▶ **What this task involves**: Down to the last line, set down the material below exactly; skip the pictures.

##### Dataset extract

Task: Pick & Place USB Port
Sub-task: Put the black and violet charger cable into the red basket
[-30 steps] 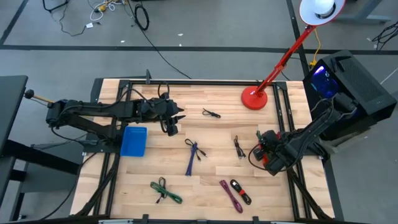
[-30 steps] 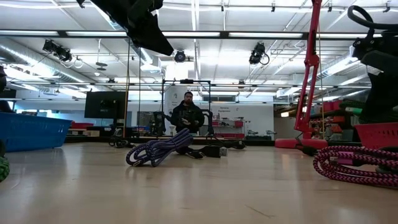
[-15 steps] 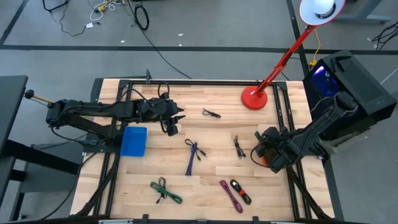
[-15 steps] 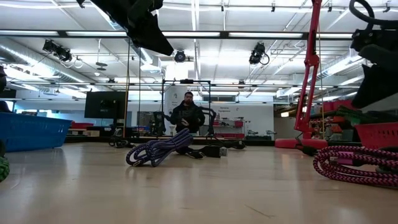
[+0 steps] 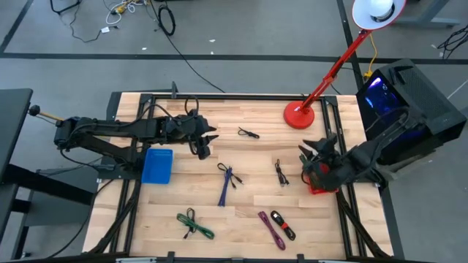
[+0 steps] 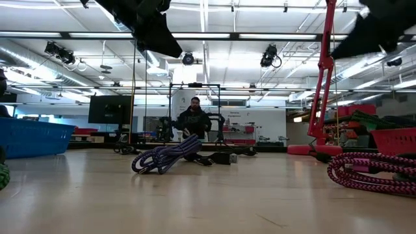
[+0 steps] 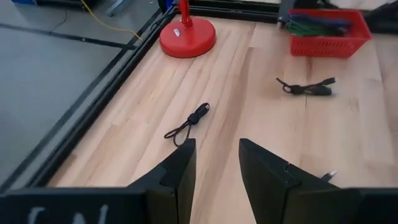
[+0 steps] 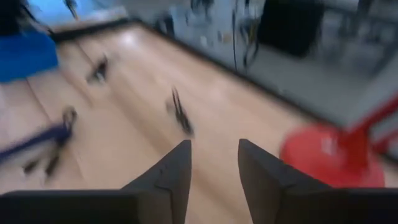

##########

▶ **Solution**:
Task: Pick & Place USB Port
Sub-task: Put the black and violet charger cable into the red basket
[-30 steps] 
[-30 steps] 
[-15 steps] 
[-15 steps] 
[+0 steps] 
[+0 steps] 
[+0 steps] 
[+0 steps] 

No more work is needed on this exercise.